# Naive Bayes

A simple (naive) classifier that tends to work will with unstructured text data (i.e. spam detection).

### Pros

* Works well when # of features >> # of observations
* Good at online learning (i.e. streaming data)
* Simple to implement

### Cons

* Works poorly with irrelevant features (unlike trees)
* Can be outperformed by more complicated models

## How does it work?

Example with spam detection in email:

Suppose $c$ is the classification of the email, "spam" or "not spam". and $X$ is our document (a set of words $X = \{ x_i \}$ in our vocabulary). 

Remeber Bayes' Theorem:

$$ P(c | X) = \frac{P(X | c) P(c)}{P(X)} $$

If we make the assumption that the probabilities of each word $x_i$ appearing in $X$ is independent (which it probably isn't but...):

$$ P(c | X) \propto P(c) \times P(x_1 | c) \times \cdots \times P(x_n | c) $$

### Training the model

To compute $P(c | X)$ we need to know $P(c)$ and $P(x_i | c)$. 

* $P(c)$ = the probability that any given email is spam.
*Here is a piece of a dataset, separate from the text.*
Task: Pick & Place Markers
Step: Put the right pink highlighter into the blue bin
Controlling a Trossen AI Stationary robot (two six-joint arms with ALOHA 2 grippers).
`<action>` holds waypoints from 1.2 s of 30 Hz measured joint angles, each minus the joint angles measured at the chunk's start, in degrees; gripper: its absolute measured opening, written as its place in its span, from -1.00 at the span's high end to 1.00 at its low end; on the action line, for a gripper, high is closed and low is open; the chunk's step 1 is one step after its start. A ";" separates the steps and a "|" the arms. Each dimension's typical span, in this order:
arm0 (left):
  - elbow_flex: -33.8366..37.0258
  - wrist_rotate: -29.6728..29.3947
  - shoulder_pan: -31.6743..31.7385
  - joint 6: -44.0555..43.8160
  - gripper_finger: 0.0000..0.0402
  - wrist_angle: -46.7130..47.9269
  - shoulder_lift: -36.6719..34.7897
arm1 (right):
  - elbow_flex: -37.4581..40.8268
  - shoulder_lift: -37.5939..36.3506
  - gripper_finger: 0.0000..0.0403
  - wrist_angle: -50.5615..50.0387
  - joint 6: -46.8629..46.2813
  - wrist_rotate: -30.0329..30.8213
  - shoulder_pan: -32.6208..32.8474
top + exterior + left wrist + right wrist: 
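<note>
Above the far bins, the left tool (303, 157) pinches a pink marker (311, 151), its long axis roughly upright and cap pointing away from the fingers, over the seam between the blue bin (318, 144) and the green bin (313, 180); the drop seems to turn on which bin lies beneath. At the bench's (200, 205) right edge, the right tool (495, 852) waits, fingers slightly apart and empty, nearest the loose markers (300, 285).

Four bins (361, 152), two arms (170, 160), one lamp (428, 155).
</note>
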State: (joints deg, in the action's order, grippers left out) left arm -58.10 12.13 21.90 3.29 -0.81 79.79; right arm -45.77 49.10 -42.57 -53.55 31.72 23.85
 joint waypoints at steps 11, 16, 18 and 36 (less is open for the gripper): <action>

Make some assumption about this based on your data or knowledge (i.e. you know 4 of every 10 emails is spam). 

* $\displaystyle P(x | c) = \frac{\text{# of times x appears in emails of class c}}{\text{# of words in emails of class c}}$

__This doesn't quite work. Why not?__

### Laplace Smoothing

* Do something like $$P(x | c) = \frac{\text{# of times x appears in emails of class c} + \alpha}{(\text{# of words in emails of class c}) + \alpha \times (\text{# of words in corpus})}$$


## Log Likelihood

* Probability values can be very close to 0. 
* Mathematically, no problem
* Computationally, can get numerical under/overflow problems.

Since 

$$ P(c | X) = P(c) \times P(x_1 | c) \times \cdots \times P(x_n | c) $$

we have

$$ \log{P(c | X)} = \log P(c) + \sum_i \log P(x_i | c)$$

The result of our classifier will be

$$argmax_c P(c | X)$$.